What we must remember is that God doesn’t “rapture” Christians out of the world in order to escape conflict – He “raptures” non-Christians! The Lord Jesus prayed, in fact, that we would not be “raptured”: “My prayer is not that You take them out of the world but that you protect them from the evil one” (John 17:15). And this is the constant message of Scripture. God’s people will inherit all things, and the ungodly will be disinherited and driven out of the land. “For the upright will live in the land, and the blameless will remain in it; but the wicked will be cut off from the land, and the treacherous will be uprooted from it” (Prov. 2:21-22). “The righteous will never be uprooted, but the wicked will not remain in the land” (Prov. 10:30). God described the land of Canaan as having been “defiled” by the abominable sins of its heathen population, saying that the land itself “vomited out its inhabitants”; and He warned His people not to imitate those heathen abominations, “so that the land may not vomit you out also” (Lev. 18:24-28; 20:22). Using the same Edenic language, the Lord warns the church of Laodicea against sin, and threatens: “I will vomit you out of my mouth” (Rev. 3:16). In His parable of the wheat (the godly) and the tares (the ungodly) – and note the Edenic imagery even in His choice of illustrations – Christ declares that He will gather first the tares for destruction; the wheat is “raptured” later (Matt. 13:30).
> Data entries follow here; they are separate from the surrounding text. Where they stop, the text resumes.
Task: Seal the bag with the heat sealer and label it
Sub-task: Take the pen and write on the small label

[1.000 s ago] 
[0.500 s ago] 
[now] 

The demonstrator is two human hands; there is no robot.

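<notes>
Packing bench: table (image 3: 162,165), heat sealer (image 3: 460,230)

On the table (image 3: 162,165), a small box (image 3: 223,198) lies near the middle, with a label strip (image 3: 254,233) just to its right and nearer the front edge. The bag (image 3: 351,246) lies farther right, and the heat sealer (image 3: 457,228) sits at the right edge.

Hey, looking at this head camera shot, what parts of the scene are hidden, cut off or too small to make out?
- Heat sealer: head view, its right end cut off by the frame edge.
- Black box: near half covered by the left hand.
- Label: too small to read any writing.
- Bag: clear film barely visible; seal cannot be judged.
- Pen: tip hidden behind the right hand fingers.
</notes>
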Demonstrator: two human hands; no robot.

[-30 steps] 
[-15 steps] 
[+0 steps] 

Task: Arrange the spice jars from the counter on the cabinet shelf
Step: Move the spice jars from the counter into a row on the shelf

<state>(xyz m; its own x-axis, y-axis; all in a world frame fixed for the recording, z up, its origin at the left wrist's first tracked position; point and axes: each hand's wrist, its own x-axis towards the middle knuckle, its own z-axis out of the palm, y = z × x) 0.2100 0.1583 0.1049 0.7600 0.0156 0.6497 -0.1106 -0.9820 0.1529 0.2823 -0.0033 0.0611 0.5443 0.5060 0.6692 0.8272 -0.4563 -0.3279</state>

“The wealth of the sinner is stored up for the just” (Prov. 13:22). That is the basic pattern of history as God saves His people and gives them dominion. This is what God did with Israel: in saving them, He brought them into already-settled lands, and they inherited cities that had already been built (Ps. 105:43-45). God does bless the heathen, in a sense – just so they can work out their own damnation, in the meantime building up an inheritance for the godly (cf. Gen. 15:16; Ex. 4:21; Josh. 11:19-20). Then God smashes them and gives the fruit of their labor to His people. This is why we need not fret over evildoers, for we shall inherit the earth (Ps. 37). The Hebrew word for salvation is yasha, meaning to bring into a large, wide, open space-and in salvation God does just that: He gives us the world, and turns it into the Garden of Eden.